The number of lines with the string "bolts" in the listing below is all that should be reported.

:: THE DATA ::
========================================================================

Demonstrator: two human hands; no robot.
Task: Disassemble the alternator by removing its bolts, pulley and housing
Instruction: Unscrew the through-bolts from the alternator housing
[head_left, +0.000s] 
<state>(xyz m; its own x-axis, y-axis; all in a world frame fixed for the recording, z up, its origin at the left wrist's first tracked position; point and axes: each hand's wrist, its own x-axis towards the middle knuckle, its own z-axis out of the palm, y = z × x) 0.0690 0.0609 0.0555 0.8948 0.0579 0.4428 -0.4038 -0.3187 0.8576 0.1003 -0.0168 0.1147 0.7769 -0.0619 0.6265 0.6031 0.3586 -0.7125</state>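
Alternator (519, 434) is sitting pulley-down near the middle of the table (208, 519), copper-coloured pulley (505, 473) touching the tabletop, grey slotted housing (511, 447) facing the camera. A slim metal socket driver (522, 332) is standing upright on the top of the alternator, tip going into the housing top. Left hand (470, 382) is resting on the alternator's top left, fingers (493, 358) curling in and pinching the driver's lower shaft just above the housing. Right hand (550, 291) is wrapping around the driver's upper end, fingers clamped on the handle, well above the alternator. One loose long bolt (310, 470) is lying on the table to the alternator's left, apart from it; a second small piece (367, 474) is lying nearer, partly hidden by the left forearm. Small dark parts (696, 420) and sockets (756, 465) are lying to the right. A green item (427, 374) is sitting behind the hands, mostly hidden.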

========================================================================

:: ANSWER TO THIS TASK ::
2